Limitations & security

This is a deliberately minimal implementation. Read this section before exposing your Kobo to a network you don't trust.

  • Plain HTTP, no TLS — every byte of every file is unencrypted on the wire.
  • No PIN, auto-accept — any host on the same L2/multicast domain that can reach UDP 53317 can push files to your Kobo. Fine on a home Wi-Fi; not fine on hotel/coffee-shop networks. If your router supports "AP isolation" or "client isolation", it will break discovery (which is what we want elsewhere).
  • FAT32 limit/mnt/onboard is FAT32; files larger than 4 GiB cannot be stored.
  • Aggressive Wi-Fi sleep — stock Nickel suspends the Wi-Fi radio after a few minutes of inactivity. While the receiver is running it requests nsForceWifi(true) via NickelDBus, which prevents this on most firmwares. If your firmware ignores it, edit [PowerOptions] ForceWifiOn=true in Kobo eReader.conf (requires a Nickel restart and applies permanently, with battery cost).
  • Modal dialog blocks Nickel UI — while the "Stop" dialog is shown you can't navigate to a book. Use -no-ui if you want the receiver to live alongside reading.

Non-goals

To keep the project small, focused, and easy to audit, the following are explicitly out of scope. PRs implementing them will likely be declined.

  • Sending files from the Kobo. This is a receive-only daemon. Composing a sender would require a real touch UI, file picker, and progress feedback — none of which are practical on Nickel without replacing the launcher (which is what KOReader/Plato already do).
  • TLS / HTTPS transport. LocalSend's optional TLS uses self-signed certificates that the official clients pin per-device. Implementing it correctly adds complexity for marginal benefit on a trusted home LAN. Use a trusted network instead.
  • PIN authentication / per-transfer prompts.
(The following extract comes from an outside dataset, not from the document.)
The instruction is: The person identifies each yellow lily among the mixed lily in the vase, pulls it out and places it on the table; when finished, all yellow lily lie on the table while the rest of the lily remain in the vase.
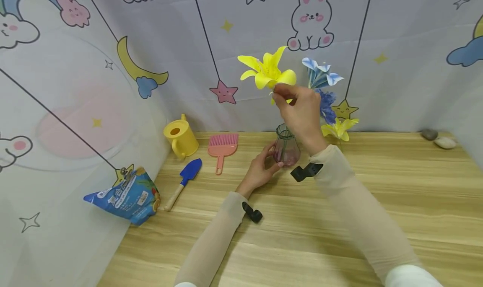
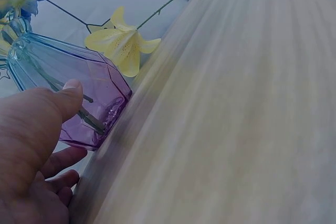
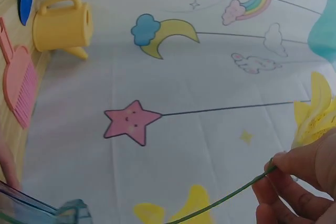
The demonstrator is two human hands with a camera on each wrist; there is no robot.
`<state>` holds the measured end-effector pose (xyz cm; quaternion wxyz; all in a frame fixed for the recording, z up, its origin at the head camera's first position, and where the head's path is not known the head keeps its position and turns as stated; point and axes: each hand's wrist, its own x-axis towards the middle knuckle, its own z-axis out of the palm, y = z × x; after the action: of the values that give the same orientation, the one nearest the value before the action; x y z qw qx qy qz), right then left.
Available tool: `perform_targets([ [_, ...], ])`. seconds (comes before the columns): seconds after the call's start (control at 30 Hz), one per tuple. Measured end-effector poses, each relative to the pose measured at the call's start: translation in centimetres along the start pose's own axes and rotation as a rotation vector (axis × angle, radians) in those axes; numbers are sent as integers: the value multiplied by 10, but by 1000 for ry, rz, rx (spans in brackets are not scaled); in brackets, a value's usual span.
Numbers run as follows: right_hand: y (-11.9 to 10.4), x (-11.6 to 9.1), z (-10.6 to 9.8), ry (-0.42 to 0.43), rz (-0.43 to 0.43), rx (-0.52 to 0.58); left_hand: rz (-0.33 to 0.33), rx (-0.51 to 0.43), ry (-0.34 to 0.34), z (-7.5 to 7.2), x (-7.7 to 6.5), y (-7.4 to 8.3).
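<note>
In the head view my right hand [image 1: 302, 111] pinches a yellow lily [image 1: 268, 71] just below its bloom, above the table. Its green stem [image 3: 226, 198] slants down-left from my fingertips in the right wrist view. My left hand [image 1: 260, 169] holds the base of a glass vase [image 2: 86, 85], thumb on one side and fingers round the other. The glass fades from teal at the neck to purple at the bottom, and cut stems stand inside. Behind my right hand are a pale blue flower [image 1: 320, 74], a darker blue bloom [image 1: 326, 104] and another yellow lily [image 1: 341, 130].
Left of the vase lie a pink dustpan brush [image 1: 222, 146] and a blue trowel [image 1: 191, 169], near a yellow watering can [image 1: 185, 138]. A clipped blue bag [image 1: 132, 199] leans by the left wall. Stones [image 1: 445, 142] sit at the back right.
</note>
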<state>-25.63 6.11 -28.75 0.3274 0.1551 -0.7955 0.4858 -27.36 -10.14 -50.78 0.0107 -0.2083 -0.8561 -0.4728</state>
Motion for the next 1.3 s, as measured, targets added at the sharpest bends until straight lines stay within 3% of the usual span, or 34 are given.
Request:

Auto-accept is intentional: the whole point is "tap launch, send, done". If you need confirmation, you already have it — the sender side prompts before transferring.
  • Replacing Nickel or providing a full-screen UI. The receiver coexists with Nickel; it does not take over the device. If you want a full reading-and-receiving experience, use KOReader.
  • Cross-platform builds (Windows / macOS / generic Linux desktop) as first-class targets. The code happens to compile and run anywhere Go runs, and that's useful for local testing — but the project is shaped around Kobo. Other platforms get no Nickel UI, no library rescan, and no support.
  • LocalSend protocol versions other than v2. v1 is legacy; future versions will be adopted only if they remain backwards-compatible with v2 receivers.
  • Multi-interface / VPN / bridged-network heroics. The receiver binds to all interfaces and trusts the OS routing. If your network topology is exotic, it's on you.
  • Packaging for non-Kobo e-readers (Kindle, PocketBook, Boox, reMarkable). The Nickel-specific UI glue (qndb, NickelMenu) wouldn't apply, and supporting other ecosystems would dilute the scope. Forks are welcome.

Troubleshooting

The sender doesn't see my Kobo

Both devices must be on the same Wi-Fi subnet and the network must allow UDP multicast to 224.0.0.167. AP/client isolation breaks discovery. As a workaround, the LocalSend app lets you "Add device manually" by IP.

qndb dlg: exit status 1 (non-existent method or invalid parameter count)

Your NickelDBus build exposes a different signature for the dialog API. Inspect the available methods:

dbus-send --system --print-reply \
  --dest=com.github.shermp.nickeldbus /nickeldbus \
  org.freedesktop.DBus.Introspectable.Introspect \
  | grep -A2 dlgConfirm

Adapt showControlDialog() in main.go to one of the available dlgConfirm* methods.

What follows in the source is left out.